Sitzen fünf Weiße in der Runde und reden über Rassismus
„Das Ende der Zigeunersauce: Ist das ein notwendiger Schritt?“ Diese Frage wurde vor Kurzem in der Talkrunde „Die letzte Instanz“ im WDR gestellt und diskutiert. In den darauffolgenden Tagen wurde harsche Kritik gegen den Sender laut, da zur Debatte lediglich weiße, privilegierte Prominente eingeladen wurden. Menschen, die sich in ihrem Leben vermutlich nie aktiv mit den Themen Rassismus und Antiziganismus, dem Hass gegenüber Sinti und Roma, auseinandersetzen mussten. Dieses Panel durfte dann darüber abstimmen, ob sie Wörter wie „Zigeunersauce“ und „Mohrenkopf“ für diskriminierend halten. Alle stimmten dagegen. Habe man früher doch auch gesagt. Gut, da hat man auch ganz andere Sachen noch gesagt.

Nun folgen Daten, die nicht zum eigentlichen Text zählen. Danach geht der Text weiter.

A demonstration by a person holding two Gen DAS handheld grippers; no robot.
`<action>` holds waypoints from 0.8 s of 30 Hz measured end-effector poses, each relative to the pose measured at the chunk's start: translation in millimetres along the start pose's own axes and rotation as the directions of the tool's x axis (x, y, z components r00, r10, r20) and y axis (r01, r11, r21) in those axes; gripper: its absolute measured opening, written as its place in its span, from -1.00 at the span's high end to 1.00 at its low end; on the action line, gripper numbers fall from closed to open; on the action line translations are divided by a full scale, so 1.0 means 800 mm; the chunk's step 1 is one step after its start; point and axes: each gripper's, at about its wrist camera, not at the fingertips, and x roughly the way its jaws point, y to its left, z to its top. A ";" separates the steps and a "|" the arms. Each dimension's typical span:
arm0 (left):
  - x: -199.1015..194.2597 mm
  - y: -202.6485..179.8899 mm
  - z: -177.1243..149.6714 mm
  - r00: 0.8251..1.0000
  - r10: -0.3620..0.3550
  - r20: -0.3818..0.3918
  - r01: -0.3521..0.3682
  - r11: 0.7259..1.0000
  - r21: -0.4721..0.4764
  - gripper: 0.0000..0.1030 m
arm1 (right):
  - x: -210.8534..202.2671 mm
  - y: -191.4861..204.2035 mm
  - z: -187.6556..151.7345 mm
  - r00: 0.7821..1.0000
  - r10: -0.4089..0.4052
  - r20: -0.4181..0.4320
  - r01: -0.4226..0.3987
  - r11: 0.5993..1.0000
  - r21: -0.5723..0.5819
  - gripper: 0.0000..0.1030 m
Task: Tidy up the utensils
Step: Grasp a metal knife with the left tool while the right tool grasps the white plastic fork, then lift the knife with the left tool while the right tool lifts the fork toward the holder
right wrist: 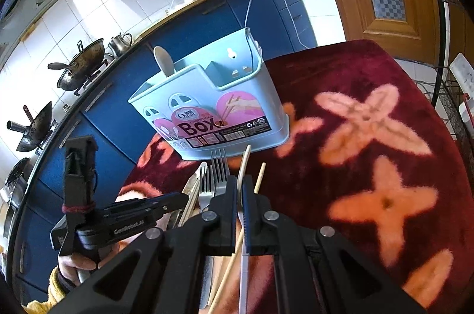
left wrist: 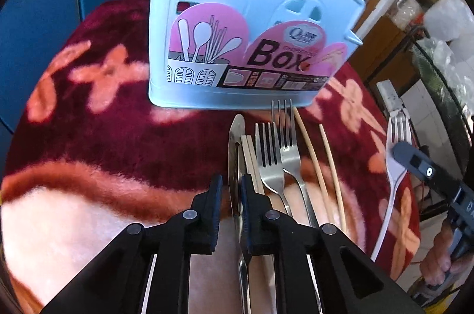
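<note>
- Kitchen counters, woks and blue cabinets ring a table draped in a plush red blanket (right wrist: 370, 83) with pale flowers.
- On it stands the blue utensil box (left wrist: 237, 27), upright; a white spoon (right wrist: 164, 59) already sticks out of one compartment.
- Just in front of the box lie two metal forks (left wrist: 275, 154), a butter knife (left wrist: 235, 154) and loose chopsticks (left wrist: 314, 163), side by side and partly overlapping.
- The left gripper (left wrist: 231, 195) has its pads drawn in on the knife's blade, which sits low on the blanket.
- The right gripper (right wrist: 239, 210) pinches a white plastic fork (left wrist: 395, 154) by its handle, lifted clear of the pile.
- Risk: the thin handle may twist between the pads, so its tines snag the box rim.
- Risk: raising the knife could drag the flat chopsticks touching it off the table's edge.
- Risk: the light box may tip if bumped.
</note>
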 end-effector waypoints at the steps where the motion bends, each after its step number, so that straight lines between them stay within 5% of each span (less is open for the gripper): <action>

Die Gäste argumentierten in erster Line damit, dass sie selbst viele ausländische Freunde hätten, die sich nie über derartige Wörter aufregen würden. An dieser Stelle wird bereits die erste Problematik deutlich. Erstens: Kann man einzelne Individuen repräsentativ für eine große Gruppe von Menschen anführen? Müssen deshalb alle, die zu dieser Gruppe gehören, unbedingt die gleiche Meinung vertreten? Das zu bejahen, wäre bereits rassistisch, weil man den Einzelnen nur als Exemplar der Gruppe begreift. Und zweitens: Sagen diese „befreundeten“ Menschen aus ehrlicher Überzeugung, dass sie rassistische Ausdrücke nicht stören, oder haben sie sich lediglich mit dem Alltagsrassismus ihrer Freunde abgefunden?
Viele Begriffe unseres heutigen Wortschatzes sind seit Jahrhunderten fest in unserem Sprachgebrauch verankert. Aber wissen wir auch immer, wo die Begriffe ihren Ursprung haben? Kennen wir die geschichtlichen Hintergründe und können sicher sagen, dass alle unsere Wörter moralisch vertretbar sind? Ich denke nicht. „Jedem das Seine“ zum Beispiel sagen viele. Hing aber am Eingangstor vom KZ Buchenwald. Wo man auch Sinti und Roma tötete, weil sie für die Nazis „Zigeuner“ waren.
Man sollte die Welt sich nicht nur wirtschaftlich und technisch fortschreiten lassen. Wir sollten auch anfangen, fortschrittlich zu denken. Ein Festhalten aber an Begriffen wie „Zigeuner“ und „Mohr“ ist alles andere als fortschrittlich. Damit werden weiterhin gezielt bestimmte Personengruppen degradiert und als unnatürlich und abweichend von der typischen Norm behandelt. Hat man ja früher auch so gemacht, nicht wahr? Zudem stehen diese Worte in einem bestimmten rassistischen Kontext.
Kein Wunder also, dass sich Menschen, die so bezeichnet werden, oder deren Großeltern aufgrund einer scheinbaren - mit diesem Worten bezeichneten - Andersartigkeit unterdrückt oder gar im KZ getötet wurden, von der Benutzung solcher Begriffe angegriffen oder verletzt fühlen. Dem größten Teil unserer Gesellschaft erscheinen solche Themen als unnötige Problematisierung. Nicht zuletzt deshalb, weil damit auch die Verbrechen ihrer Ahnen verhandelt werden. Andere werden hingegen an Zeiten zurückerinnert, in denen sie oder ihre Vorfahren gezielt von der Gesellschaft gegängelt wurden. Zur Zeit des Zweiten Weltkrieges starben etliche Häftlinge in den Konzentrationslagern mit einem tätowierten „Z“ auf dem Arm, welches sie als „Zigeuner“ auszeichnen sollte.
Derartige Probleme zu verdrängen und zu ignorieren, zeugt nicht nur von Intoleranz. Am Begriff „Zigeuner“ festhalten, aber die Lage von Sinti und Roma, die in Rumänien unter übelsten Bedingungen abgegrenzt von der restlichen Gesellschaft leben müssen, ignorieren wollen - das ist Alltagsrassismus.
Den schafft man zwar nicht ab, indem man auf jedes Wort achtet, das man sagt. Das tue ich auch nicht. Das sollte aber auch nicht der Punkt der Diskussion sein. Viel eher sollten wir lernen, unserer Privilegien, die wir als Angehörige der Mehrheitsgesellschaft haben, dazu zu nutzen, Menschen zu unterstützen, die nicht gehört werden. Um gemeinsam die Gesellschaft so zu ändern, dass Rassismus der Geschichte und nicht mehr der Gegenwart angehört.